In some ways, the colonisation of Australia has given the tarsiers a second chance at diversifying on a continental landmass, and they have taken this opportunity with great haste. The diversity of tarsiers remaining in Sundaland now pales in comparison to that of Australia, which is now home to no less than 21 of the 24 remaining species which can be found in most forested environments across the north and east of the continent. Many of these are still members of the ancestral genus Tarsius, the typical tarsiers, which are mainly found in rainforest, vine thicket, and dense tropical dry forest in New Guinea, the Sulawesi Peninsula, north-eastern Queensland as well as in patches of suitable habitat just south of the Arafura Floodplain. Typical tarsiers may vary in some areas of their behaviour, such as the size of their social groups (some are solitary while others live in groups and are much more sociable), but in terms of hunting preferences all prefer the tangled undergrowth over the lofty forest canopy, leaping through curling vine thickets and between vertical saplings throughout the night in search of large insects and small vertebrates. Most Tarsius tarsiers, and indeed most tarsiers overall, were already specialists of understory environments, but this has only become more compounded in the radiation of the bizarre nocturnal primates upon their arrival on the Australian continent.

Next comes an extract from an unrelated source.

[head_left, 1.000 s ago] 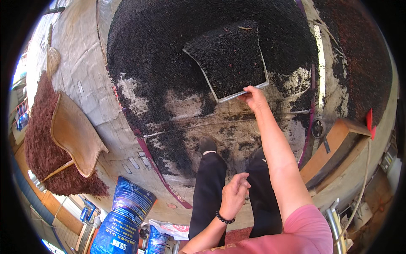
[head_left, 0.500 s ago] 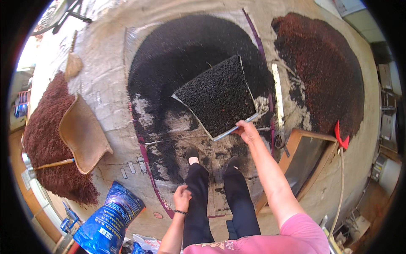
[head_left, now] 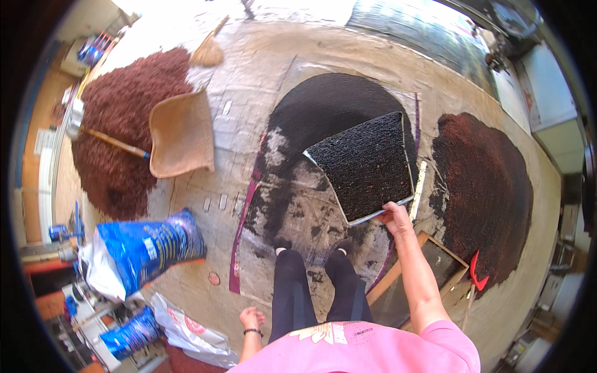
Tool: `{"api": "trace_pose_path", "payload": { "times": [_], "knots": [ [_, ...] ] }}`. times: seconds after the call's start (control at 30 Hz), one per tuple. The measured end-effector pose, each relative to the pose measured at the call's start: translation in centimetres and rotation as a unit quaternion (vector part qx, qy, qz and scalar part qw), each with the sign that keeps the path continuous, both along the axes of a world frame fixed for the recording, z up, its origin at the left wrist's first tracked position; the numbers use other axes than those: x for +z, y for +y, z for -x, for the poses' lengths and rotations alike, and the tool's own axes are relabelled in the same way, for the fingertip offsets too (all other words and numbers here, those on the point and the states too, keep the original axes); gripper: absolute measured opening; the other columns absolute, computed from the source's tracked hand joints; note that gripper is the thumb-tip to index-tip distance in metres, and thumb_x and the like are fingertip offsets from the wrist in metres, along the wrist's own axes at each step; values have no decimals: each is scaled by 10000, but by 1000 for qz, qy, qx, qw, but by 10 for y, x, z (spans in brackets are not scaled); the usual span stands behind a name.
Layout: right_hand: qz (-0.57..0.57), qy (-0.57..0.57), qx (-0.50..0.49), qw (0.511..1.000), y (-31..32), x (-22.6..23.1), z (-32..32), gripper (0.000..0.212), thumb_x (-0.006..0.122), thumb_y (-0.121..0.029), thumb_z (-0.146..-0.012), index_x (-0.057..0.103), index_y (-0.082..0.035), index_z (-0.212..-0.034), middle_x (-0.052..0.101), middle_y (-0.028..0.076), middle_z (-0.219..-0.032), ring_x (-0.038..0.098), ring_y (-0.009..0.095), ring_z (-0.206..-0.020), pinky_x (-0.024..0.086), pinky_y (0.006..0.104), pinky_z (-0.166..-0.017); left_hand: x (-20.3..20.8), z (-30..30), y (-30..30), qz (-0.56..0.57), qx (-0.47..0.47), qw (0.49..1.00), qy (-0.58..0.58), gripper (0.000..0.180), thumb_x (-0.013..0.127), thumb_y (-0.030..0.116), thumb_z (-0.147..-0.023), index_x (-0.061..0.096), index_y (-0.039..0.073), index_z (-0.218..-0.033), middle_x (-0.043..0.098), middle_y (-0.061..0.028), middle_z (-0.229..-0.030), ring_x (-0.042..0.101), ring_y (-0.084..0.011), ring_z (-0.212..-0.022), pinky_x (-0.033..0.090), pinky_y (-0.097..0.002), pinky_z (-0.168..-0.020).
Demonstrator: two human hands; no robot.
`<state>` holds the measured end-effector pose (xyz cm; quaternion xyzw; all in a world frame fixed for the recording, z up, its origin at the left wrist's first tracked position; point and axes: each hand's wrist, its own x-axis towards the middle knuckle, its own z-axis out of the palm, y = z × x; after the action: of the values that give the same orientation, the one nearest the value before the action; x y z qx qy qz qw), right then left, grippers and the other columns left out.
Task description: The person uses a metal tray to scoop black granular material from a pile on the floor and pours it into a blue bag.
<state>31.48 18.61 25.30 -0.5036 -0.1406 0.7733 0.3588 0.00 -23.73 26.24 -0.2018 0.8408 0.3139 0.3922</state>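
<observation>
My right hand (head_left: 397,219) grips the near metal-rimmed edge of a wide, flat tray (head_left: 364,218), its thumb on top. A layer of black granules (head_left: 367,165) covers the tray, which is held out over a sheet on the floor. Under and beyond it lies a rounded spread of the same dark material (head_left: 336,93). My left hand (head_left: 252,318), with a dark bracelet at the wrist, hangs low beside my left leg. It holds nothing, and its fingers are loosely apart.
Reddish-brown heaps lie left (head_left: 118,112) and right (head_left: 485,199). A tan scoop basket (head_left: 181,133), a broom (head_left: 208,53) and blue bags (head_left: 149,252) are on the left. A wooden-framed screen (head_left: 444,264) and a red-headed tool (head_left: 477,273) stand near my right arm.
My view has swung left and back, so the left heap, bags and far edge show more. The loaded tray stays in my right hand; my left hand now hangs lower, its fingers looser.
</observation>
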Motion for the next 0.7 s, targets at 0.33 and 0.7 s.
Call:
{"api": "trace_pose_path", "payload": {
  "times": [0.33, 0.7],
  "knots": [
    [7, -32, 160, 987, -105, 56, 134, 203, 460, -33, -648, 513, 1, -842, 546, 81, -805, 553, 205, -681, 510, 363, -554, 11, 110, -41, -150, 87, 983, 53, 211, 433, 11, -718, 487, -14, -921, 544, -106, -600, 516, -160, -416, 425, -260, -346],
    [-1, 35, 372, 927, -216, 119, 422, 298, 479, -57, -625, 499, 22, -912, 542, 90, -828, 544, 228, -700, 489, 381, -544, 94, 371, -138, -199, 303, 875, 319, 434, 542, 255, -739, 409, -7, -1058, 525, -100, -580, 489, -149, -383, 407, -264, -325]
  ]
}}
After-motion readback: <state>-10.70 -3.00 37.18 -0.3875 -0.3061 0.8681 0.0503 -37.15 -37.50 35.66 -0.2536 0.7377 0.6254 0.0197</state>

Once again, the eucalyptus forests of Australia's east coast would foster the appearance of a new group of tarsiers which have experienced a considerable change of behaviour to adapt to this new environment. The understory of eucalypt forests is quite different to that of the rainforest, the more open canopy letting much more light reach the forest floor and therefore leading to the growth of much denser, more leafy vegetation. This made it much harder for the tarsiers to move about and hunt, and so they were forced higher in the search of a suitable environment for them to live and hunt. This lead to the evolution of the canopy tarsiers (Altatarsius), a new group specialised to live in the crowns of tall trees rather than in the undergrowth below them. With trees often being significantly further apart than the stems, branches and vines of the tangled rainforest understory, some of their most notable modification has been centered around their locomotion. Tarsiers were already extremely well adapted for leaping, possessing very long and powerful hindlimbs, but the increased distances they now have to jump have seen the canopy tarsiers take this to a whole other level. Further elongation of the hind legs has made them way out of proportion of their more normal-sized forelimbs, leading to an appearance perhaps most comparable to that of the extinct sifakas of Madagascar or even the numerous tree frogs they share the canopy with. While this increased stride has worked wonders for their jumping ability, allowing them to pass through gaps in the forest with ease, it does make them extremely ungainly on the ground to the point they have trouble walking, and thus most will spend their entire lives up in the treetops and far away from the understory or forest floor. Some species have even begun developing a flap of skin linking their elbow to their chests, the earliest signs of a patagium that may one day allow them to glide.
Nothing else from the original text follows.